Historically, it was very, very hard to get horsemen to get off their horses, and practically/physically, it is almost impossible to get a horse to climb a ladder. That makes any kind of Mounted Unit almost worthless when it comes to taking a city. The penalties for attempting to use them in this way should be severe: at least a 50% reduction in Combat Factors. This is true for ALL Mounted Units throughout the game: taking tanks down city streets without copious infantry support is not a way for any tank crewman to reach retirement age in any army in any tank.

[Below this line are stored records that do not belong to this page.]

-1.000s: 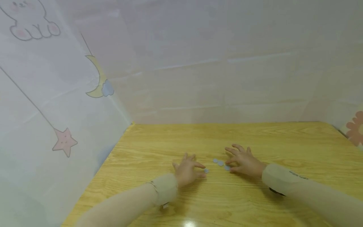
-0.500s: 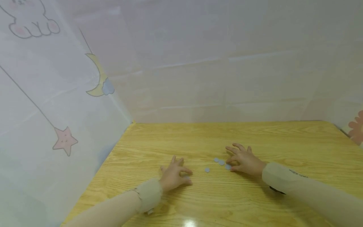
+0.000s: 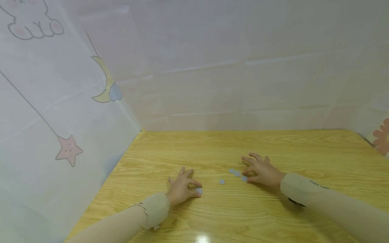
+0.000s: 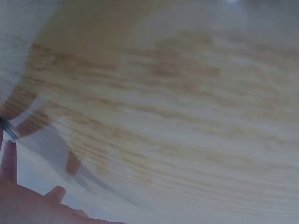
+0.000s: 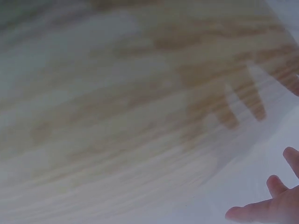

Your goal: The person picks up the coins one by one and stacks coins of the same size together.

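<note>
In the head view, my left hand [image 3: 180, 189] pinches a silver coin [image 3: 199, 190] between thumb and index finger, low over the wooden table. The edge of that coin [image 4: 8, 129] shows at the far left of the left wrist view. My right hand [image 3: 263, 172] holds another coin [image 3: 244, 178] between thumb and index finger, its other fingers spread. Two coins [image 3: 237, 173] lie touching or nearly so just left of it. A single coin [image 3: 222, 181] lies apart, between the two hands. The right wrist view shows only fingertips [image 5: 250, 212], no coin.
The wooden table [image 3: 170, 148] has a pale cloth wall [image 3: 197, 94] along its back and another printed one at the left. A flower print [image 3: 381, 138] shows at the right edge. Light glares off the table's near part.
My left hand has drawn back to the left, away from the single coin, and its pinched coin now shows. The right hand and the coins near it have stayed nearly still.
</note>
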Demonstrator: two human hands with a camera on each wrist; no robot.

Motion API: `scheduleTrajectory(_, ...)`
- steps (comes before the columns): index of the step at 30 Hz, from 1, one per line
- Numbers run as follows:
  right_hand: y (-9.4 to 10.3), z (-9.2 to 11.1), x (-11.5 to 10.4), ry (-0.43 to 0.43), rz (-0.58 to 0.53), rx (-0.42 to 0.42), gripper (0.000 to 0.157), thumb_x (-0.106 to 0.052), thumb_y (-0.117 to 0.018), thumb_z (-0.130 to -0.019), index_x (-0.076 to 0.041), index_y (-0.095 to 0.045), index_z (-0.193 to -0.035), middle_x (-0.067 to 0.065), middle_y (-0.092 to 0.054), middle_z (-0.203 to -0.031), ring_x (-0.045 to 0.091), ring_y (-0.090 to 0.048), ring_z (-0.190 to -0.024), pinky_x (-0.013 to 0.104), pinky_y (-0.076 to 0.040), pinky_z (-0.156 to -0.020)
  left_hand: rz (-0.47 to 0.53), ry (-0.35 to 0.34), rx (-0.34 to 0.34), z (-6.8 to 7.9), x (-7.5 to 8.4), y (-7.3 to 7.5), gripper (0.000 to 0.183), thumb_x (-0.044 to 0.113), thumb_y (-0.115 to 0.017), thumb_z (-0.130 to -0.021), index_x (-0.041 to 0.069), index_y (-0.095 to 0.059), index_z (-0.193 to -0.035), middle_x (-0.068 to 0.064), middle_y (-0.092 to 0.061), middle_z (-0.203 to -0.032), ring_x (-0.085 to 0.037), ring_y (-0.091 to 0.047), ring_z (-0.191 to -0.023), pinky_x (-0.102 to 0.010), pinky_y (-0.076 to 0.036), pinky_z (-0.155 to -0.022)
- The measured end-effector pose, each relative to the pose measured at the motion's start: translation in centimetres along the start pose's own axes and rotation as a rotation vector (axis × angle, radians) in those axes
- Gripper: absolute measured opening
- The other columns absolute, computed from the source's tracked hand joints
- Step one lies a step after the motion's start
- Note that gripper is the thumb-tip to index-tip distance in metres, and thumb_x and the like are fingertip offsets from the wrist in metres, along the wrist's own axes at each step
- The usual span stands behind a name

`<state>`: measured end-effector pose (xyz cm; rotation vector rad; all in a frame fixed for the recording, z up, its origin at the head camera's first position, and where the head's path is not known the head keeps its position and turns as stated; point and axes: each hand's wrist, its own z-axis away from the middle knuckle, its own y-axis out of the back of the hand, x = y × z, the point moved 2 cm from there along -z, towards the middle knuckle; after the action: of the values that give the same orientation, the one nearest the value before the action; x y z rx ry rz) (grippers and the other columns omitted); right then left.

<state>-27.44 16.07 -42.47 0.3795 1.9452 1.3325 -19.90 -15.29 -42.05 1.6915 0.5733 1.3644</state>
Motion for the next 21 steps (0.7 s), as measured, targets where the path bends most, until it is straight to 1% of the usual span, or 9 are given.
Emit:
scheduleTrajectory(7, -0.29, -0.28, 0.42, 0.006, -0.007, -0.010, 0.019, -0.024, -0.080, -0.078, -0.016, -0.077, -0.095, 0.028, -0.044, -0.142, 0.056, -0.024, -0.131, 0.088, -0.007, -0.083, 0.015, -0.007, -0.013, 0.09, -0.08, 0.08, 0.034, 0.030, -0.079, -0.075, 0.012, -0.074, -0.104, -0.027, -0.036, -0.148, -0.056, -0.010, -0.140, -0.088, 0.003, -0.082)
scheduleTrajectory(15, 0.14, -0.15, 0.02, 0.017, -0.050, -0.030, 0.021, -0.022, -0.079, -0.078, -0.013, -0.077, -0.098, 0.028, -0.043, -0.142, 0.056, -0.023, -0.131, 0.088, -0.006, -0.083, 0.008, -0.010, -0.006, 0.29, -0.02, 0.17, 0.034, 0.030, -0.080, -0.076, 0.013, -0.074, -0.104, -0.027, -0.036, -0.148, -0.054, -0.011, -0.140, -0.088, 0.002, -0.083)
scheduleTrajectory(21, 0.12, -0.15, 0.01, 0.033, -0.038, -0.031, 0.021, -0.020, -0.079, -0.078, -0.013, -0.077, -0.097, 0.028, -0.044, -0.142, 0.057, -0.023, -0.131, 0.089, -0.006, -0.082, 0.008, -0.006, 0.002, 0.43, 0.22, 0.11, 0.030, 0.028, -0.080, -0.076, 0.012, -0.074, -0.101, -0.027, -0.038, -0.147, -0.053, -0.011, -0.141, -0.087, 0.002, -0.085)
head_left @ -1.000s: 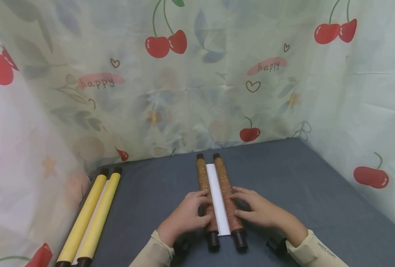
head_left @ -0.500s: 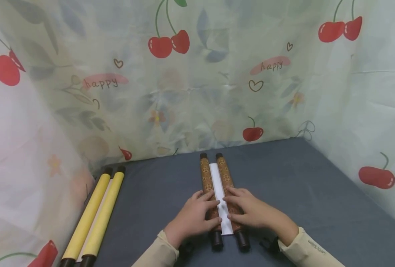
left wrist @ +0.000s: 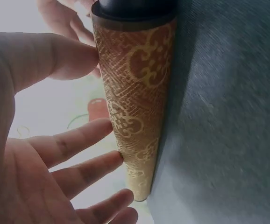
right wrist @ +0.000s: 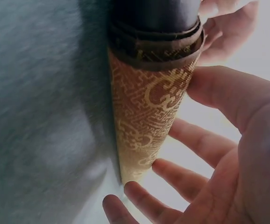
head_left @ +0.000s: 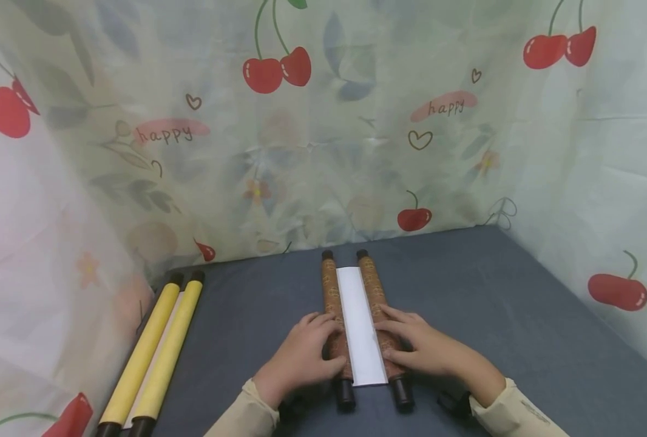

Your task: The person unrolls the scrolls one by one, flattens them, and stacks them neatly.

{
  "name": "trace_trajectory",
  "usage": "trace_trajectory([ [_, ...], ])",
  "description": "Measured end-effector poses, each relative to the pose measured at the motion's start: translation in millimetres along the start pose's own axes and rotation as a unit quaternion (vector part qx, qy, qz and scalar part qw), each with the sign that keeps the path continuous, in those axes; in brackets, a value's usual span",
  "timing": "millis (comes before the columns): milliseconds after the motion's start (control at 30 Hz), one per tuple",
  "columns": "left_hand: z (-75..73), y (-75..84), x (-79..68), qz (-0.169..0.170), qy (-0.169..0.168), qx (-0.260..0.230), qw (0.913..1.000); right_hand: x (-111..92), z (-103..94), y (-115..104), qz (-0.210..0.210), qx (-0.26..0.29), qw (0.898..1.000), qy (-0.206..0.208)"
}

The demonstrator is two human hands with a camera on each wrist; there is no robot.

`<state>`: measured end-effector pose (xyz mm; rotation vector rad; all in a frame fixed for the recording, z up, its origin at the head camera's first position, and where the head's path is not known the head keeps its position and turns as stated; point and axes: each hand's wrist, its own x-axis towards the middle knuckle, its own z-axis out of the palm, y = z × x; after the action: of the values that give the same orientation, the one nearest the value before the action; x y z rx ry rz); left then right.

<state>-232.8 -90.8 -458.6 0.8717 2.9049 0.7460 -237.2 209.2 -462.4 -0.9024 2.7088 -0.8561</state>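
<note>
A brown hanging scroll with gold patterning lies partly unrolled on the dark cloth. Its left roll (head_left: 330,288) and right roll (head_left: 371,282) have black end knobs, and a white paper strip (head_left: 360,328) shows between them. My left hand (head_left: 300,355) rests on the near part of the left roll. On the right roll, my right hand (head_left: 427,346) rests likewise. Both wrist views show straight, spread fingers (left wrist: 86,140) and a thumb touching the patterned roll (right wrist: 146,107), not wrapped round it. The undersides of the rolls are hidden.
A second scroll (head_left: 162,364), yellow with black knobs, lies at the table's left edge. Dark grey cloth (head_left: 482,291) covers the table. Cherry-printed curtains (head_left: 312,152) close off the back and both sides.
The two brown rolls have moved apart, and the white strip between them is wider. Half a second ago my fingertips reached over the paper; now they lie on the rolls. The yellow scroll stays put.
</note>
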Motion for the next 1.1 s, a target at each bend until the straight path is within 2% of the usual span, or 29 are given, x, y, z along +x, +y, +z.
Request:
trace_trajectory([
  [267,-7.3,-6.1,-9.7,-0.019,0.015,-0.027,0.9994,-10.9,-7.0,6.1,-0.003,0.018,1.000,0.005],
  [500,-4.8,-15.8,-11.4,-0.049,0.007,0.015,0.9987,-13.9,-9.1,3.7,0.022,0.023,0.999,0.003],
  [633,-4.9,-18.6,-11.6,-0.059,0.005,0.010,0.9982,-12.5,-5.6,0.6,0.036,0.010,0.999,0.013],
  [733,-5.5,-18.4,-10.8,-0.047,0.008,-0.006,0.9988,-10.6,-3.5,-0.7,0.038,-0.004,0.999,0.026],
  [967,-4.1,-15.4,-8.2,0.024,-0.005,-0.072,0.9971,-6.1,-3.1,-2.2,0.031,-0.019,0.999,0.036],
  [1100,-2.0,-14.2,-8.3,0.030,-0.019,-0.090,0.9953,-5.1,-4.1,-3.4,0.002,-0.012,0.999,0.033],
])
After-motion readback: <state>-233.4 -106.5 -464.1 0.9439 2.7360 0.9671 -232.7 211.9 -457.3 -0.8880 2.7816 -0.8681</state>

This, by the way, would also allow the game to show some 'special' Mounted Units: Alexander regularly got his Hetairoi or Companion Cavalry to dismount, pick up shields and go up ladders with sword, armor and shield to clear the battlements and take cities. Peter I of Russia in his initial 'regular Russian Army' had all dragoons as mounted units, and they could all fight mounted or dismounted. The first United States mounted units were 2 regiments each of Cavalry, Dragoons, and Mounted Rifles, but tactically, they were all ready to mount and charge or dismount and shoot, skirmish, defend or charge - a tradition that continued in the US Army's mounted arm right down to 1942 when the last of them traded in their horses for armored vehicles and jeeps.

Disregarding the 'Specials', I suggest that we should look at:
Severe Penalties to Mounted versus cities, forts or walls
Penalties to Anti-Cav facing Melee in 'rough terrain'
Increased Maintenance/Production Costs for BOTH Melee and Mounted units compared to Anti-Cav.
Factors of Anti-Cav and Melee much more equal, without Promotions, in open terrain
Factors of Anti-Cav being significantly higher than Mounted either with or without Promotions, or what's the point of Anti-Cav?

"Rock-paper-scissors' again, or perhaps "Rock-Paper-Scissors-Lizard-Spock-Massacre"...
 
which means the force of the arrow is simply that of gravity - all the 'pull' of your bow disappears when the arrow hits the top of its arc.
Just wanted to comment on this. Gravity does not affect the horizontal velocity of arrow, only the air drag does.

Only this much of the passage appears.